#### Available data:
□ □ □ □
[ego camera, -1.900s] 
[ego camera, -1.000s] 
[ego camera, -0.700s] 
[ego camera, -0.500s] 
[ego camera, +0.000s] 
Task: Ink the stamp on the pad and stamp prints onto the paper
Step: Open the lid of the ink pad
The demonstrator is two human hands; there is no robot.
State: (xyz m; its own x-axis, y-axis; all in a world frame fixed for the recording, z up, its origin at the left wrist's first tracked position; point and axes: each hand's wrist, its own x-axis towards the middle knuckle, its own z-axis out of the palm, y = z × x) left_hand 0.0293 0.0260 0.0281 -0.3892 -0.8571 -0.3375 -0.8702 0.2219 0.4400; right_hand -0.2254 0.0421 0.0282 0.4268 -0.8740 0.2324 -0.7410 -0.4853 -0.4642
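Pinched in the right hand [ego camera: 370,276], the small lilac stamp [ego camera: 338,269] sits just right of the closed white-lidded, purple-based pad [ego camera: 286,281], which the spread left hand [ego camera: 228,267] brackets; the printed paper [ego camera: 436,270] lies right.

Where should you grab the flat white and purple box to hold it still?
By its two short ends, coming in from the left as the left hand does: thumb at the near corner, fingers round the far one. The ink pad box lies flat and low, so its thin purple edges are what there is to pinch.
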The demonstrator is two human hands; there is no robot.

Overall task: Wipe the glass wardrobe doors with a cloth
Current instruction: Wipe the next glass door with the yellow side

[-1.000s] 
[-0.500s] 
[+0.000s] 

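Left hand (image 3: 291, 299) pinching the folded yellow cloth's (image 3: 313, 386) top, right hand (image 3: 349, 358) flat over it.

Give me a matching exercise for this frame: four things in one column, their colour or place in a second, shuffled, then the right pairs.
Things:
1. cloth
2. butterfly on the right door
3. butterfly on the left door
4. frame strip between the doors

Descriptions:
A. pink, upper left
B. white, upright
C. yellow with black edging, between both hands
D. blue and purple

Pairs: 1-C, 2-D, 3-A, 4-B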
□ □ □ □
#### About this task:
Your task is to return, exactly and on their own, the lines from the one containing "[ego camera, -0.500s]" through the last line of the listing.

#### Response for this exercise:
[ego camera, -0.500s] 
[ego camera, +0.000s] 
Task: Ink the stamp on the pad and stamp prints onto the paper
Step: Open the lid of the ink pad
The demonstrator is two human hands; there is no robot.
State: (xyz m; its own x-axis, y-axis; all in a world frame fixed for the recording, z up, its origin at the left wrist's first tracked position; point and axes: each hand's wrist, its own x-axis towards the middle knuckle, its own z-axis out of the palm, y = z × x) left_hand 0.0293 0.0260 0.0281 -0.3892 -0.8571 -0.3375 -0.8702 0.2219 0.4400; right_hand -0.2254 0.0421 0.0282 0.4268 -0.8740 0.2324 -0.7410 -0.4853 -0.4642
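Pinched in the right hand [ego camera: 370,276], the small lilac stamp [ego camera: 338,269] sits just right of the closed white-lidded, purple-based pad [ego camera: 286,281], which the spread left hand [ego camera: 228,267] brackets; the printed paper [ego camera: 436,270] lies right.

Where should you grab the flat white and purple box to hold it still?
By its two short ends, coming in from the left as the left hand does: thumb at the near corner, fingers round the far one. The ink pad box lies flat and low, so its thin purple edges are what there is to pinch.
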The demonstrator is two human hands; there is no robot.

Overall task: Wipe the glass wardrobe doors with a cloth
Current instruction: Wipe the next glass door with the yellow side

[-1.000s] 
[-0.500s] 
[+0.000s] 

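Left hand (image 3: 291, 299) pinching the folded yellow cloth's (image 3: 313, 386) top, right hand (image 3: 349, 358) flat over it.

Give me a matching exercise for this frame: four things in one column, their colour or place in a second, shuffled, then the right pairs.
Things:
1. cloth
2. butterfly on the right door
3. butterfly on the left door
4. frame strip between the doors

Descriptions:
A. pink, upper left
B. white, upright
C. yellow with black edging, between both hands
D. blue and purple

Pairs: 1-C, 2-D, 3-A, 4-B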

The required output has been supplied.